Here are five common mistakes everyone should avoid in light of today’s headlines - Russia's invasion of Ukraine, skyrocketing inflation, and higher stock market volatility.
1. Chase Gains and Risk Your Nest Egg. You should emphasize principal protection over short-term gains. This is not the time to be making bets on meme stocks. If you have a choice between a boring but stable investment in, say, a well-rated dividend stock fund, or a Robinhood bet on the next potential moonshot tech IPO, the former is the wiser choice. There will be other moonshot IPOs when the markets settle down.
2. Go it Alone. Holding only a few cheap index ETFs seems sensible when the markets were climbing every year. But now it makes sense to add some actively managed funds to diversify your holdings. Yes, you have to pay more for mutual funds, but there’s an upside in turbulent times. Professional managers can diversify more widely and act faster than you can, and it is their job to keep on top of the market. Value funds, which target undervalued stocks, get a boost in volatile markets, so consider them. Look to fund ratings by Morningstar or Lipper to find best-in-class investments.
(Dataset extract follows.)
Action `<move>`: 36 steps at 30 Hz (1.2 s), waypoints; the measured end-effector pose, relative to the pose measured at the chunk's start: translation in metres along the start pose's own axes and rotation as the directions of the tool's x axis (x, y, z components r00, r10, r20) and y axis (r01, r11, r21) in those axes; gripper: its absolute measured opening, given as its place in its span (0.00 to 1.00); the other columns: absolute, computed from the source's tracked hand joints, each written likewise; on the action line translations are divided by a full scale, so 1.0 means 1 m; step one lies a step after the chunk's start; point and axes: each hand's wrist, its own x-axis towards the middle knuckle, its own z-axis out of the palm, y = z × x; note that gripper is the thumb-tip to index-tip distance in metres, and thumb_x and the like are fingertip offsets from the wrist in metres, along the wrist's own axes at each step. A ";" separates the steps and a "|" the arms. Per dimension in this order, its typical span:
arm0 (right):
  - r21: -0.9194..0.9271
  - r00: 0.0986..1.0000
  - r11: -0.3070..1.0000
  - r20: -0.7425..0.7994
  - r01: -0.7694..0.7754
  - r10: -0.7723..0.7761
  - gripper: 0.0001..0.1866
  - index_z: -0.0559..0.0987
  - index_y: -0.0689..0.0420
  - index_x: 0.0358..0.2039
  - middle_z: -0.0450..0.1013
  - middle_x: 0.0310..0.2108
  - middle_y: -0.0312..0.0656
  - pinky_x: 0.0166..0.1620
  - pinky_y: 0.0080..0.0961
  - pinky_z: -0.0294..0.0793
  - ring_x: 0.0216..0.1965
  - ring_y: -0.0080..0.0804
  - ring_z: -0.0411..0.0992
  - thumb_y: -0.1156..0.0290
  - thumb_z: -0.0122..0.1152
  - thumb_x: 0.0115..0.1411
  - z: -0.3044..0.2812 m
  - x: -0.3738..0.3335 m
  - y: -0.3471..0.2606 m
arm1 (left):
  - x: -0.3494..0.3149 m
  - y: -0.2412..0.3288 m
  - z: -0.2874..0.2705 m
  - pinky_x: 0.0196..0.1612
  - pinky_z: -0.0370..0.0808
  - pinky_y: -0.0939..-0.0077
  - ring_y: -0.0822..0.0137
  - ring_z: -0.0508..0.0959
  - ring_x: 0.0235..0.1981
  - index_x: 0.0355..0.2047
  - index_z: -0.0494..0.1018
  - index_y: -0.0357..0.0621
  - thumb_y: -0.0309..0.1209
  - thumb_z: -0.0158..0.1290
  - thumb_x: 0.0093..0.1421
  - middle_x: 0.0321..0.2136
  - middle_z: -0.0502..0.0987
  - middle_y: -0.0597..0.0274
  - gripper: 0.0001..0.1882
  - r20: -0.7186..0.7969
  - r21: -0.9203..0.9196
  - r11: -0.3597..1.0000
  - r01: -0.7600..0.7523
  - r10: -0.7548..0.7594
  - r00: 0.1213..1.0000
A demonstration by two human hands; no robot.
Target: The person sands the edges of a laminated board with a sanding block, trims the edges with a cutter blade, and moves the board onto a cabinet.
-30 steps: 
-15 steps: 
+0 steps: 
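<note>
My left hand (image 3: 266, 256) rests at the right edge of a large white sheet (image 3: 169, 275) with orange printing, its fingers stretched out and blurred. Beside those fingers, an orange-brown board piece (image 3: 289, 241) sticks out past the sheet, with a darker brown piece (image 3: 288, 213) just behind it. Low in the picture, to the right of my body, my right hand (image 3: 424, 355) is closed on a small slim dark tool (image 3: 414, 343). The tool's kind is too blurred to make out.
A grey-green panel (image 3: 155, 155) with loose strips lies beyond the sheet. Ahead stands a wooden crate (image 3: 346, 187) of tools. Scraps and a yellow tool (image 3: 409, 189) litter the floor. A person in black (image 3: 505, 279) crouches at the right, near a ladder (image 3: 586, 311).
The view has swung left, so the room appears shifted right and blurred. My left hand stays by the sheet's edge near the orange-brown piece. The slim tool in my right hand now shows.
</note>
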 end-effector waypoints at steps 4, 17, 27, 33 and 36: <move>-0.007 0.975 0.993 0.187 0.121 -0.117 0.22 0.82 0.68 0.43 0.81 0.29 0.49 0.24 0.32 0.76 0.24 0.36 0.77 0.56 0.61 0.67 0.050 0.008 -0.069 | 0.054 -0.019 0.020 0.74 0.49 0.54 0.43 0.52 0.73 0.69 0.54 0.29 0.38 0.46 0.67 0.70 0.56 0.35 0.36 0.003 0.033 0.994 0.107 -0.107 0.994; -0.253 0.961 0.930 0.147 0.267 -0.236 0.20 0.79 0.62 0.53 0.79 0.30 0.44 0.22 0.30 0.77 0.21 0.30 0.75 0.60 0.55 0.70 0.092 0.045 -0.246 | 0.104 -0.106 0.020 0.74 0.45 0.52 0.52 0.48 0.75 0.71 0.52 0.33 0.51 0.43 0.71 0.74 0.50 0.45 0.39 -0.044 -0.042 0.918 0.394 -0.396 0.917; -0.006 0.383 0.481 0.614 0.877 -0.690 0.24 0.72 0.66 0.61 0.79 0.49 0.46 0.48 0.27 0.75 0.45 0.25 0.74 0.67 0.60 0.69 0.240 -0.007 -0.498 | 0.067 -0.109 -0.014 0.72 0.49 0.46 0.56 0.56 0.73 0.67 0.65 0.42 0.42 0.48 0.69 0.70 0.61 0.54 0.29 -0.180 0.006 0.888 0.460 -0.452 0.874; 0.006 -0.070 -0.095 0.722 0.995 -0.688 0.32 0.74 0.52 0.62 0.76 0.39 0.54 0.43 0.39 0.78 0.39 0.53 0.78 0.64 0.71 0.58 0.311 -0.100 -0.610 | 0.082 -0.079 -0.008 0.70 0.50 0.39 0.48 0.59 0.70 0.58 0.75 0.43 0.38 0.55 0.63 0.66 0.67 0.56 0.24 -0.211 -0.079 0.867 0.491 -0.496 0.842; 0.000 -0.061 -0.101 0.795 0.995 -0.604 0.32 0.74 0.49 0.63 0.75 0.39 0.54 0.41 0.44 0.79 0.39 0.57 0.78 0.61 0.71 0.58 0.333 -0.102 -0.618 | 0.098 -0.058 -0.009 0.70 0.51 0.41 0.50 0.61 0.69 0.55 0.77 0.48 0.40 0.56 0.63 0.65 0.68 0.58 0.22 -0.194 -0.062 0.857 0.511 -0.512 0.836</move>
3. Make Decisions Based on the War. It's a mistake to plow into defense stocks like U.S. giant Raytheon or Britain's BAE Systems. Some of these might indeed get a boost from the war. However, it’s usually more complicated. Boeing is the third-largest defense contractor in the world. But its commercial business just took a hit due to sanctions against selling or leasing planes to Russia. Also, don't drop any of the 300-plus (as of mid-March) companies that have voluntarily pulled out of Russia, unless their business was very reliant on it. There are only a few of these, like BP, which will lose $25 billion by cutting its business ties in Russia. But for Apple, McDonalds, Starbucks, Amazon, and a host of others, Russia generated only a smidgen of revenues. War-related changes in earnings for most companies will be minor and short-lived.
4. Listen to the “Gold Bugs”. This is a time of uncertainty, not an apocalypse, despite what gold boosters say. Stocks outperform gold by three-to-one over long periods, because they generate earnings, which gold does not. It might make sense to diversify your holdings with an ETF of gold mining stocks, since these companies do have earnings. But limit it to 5-10% of your portfolio.
5. Jump into the Next Big Thing. We’re looking at you, crypto. Cryptocurrency use by Russian entities to evade the sanctions could precipitate a regulatory crackdown. If all the nations in the sanction bloc were to restrict crypto trading or demand more transparency, it could drive cryptocurrency prices down.
The most important thing to remember is: Don’t Panic! During the Cold War, President Dwight Eisenhower used to quote the White Rabbit from Alice in Wonderland, telling his staff, "Don't just do something, stand there!" He didn't want crises to spur his staff to react without thinking. That's a good rule for investors, too.